My preference for active air sampling stems from its direct measurement capability, which is critical for establishing immediate occupational exposure controls. Accurate data is essential for implementing effective engineering controls, such as localized exhaust ventilation, and for establishing safety protocols tailored to specific production activities. Furthermore, real-time monitoring allows for quick intervention in case of hazardous spikes, reducing the likelihood of adverse health outcomes.
Conclusion
In conclusion, both in workplace safety practices and scientific research, rigorous sampling methods are vital for protecting worker health. While facilities can enhance their protective strategies through better training, equipment, and monitoring, scientific sampling procedures such as active air sampling provide the clearest picture of chemical exposures. Using this information proactively can prevent occupational illnesses and foster safer workplaces.
References
- Swierczynska-Machura, D., Brzeznicki, S., Nowakowska-Swirta, E., Walusiak-Skorupa, J., Wittczak, T., Dudek, W., & Palczyński, C. (2015). Occupational exposure to diisocyanates in polyurethane foam factory workers. International Journal of Occupational Medicine and Environmental Health, 28(6), 975-985.
- Galloway, S. D., & Wouters, M. (2019). Industrial hygiene sampling techniques. Journal of Occupational and Environmental Hygiene, 16(1), 45-52.

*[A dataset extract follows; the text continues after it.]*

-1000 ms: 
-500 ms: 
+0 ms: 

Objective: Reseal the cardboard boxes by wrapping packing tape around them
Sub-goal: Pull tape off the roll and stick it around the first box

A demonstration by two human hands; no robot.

- Levy, B. S., & Wegman, D. H. (2013). Occupational health and disease prevention. Oxford University Press.
- Couture, E., & Fermanian, C. (2020). Methods for assessing chemical exposure: An overview. Chemico-Biological Interactions, 117721.
- OSHA. (2020). Occupational exposure limits for hazardous chemicals. Occupational Safety and Health Administration. https://www.osha.gov/chemical-hazards
- NIOSH. (2018). Manual of analytical methods. National Institute for Occupational Safety and Health.
- Susi, P., & Lowney, H. (2017). Personal protective equipment in chemical industries. Industrial Hygiene Journal, 43(2), 115-123.
- Hargreaves, J., & Jones, S. (2021). Real-time monitoring in occupational health. Environmental Monitoring and Assessment, 193, 456.
- Chung, M., et al. (2015). Dermal exposure assessment techniques. Journal of Occupational Safety, 4(3), 150-158.
- Schuster, J. M. (2014). Advances in industrial hygiene sampling. Annals of Occupational Hygiene, 58(4), 417-426.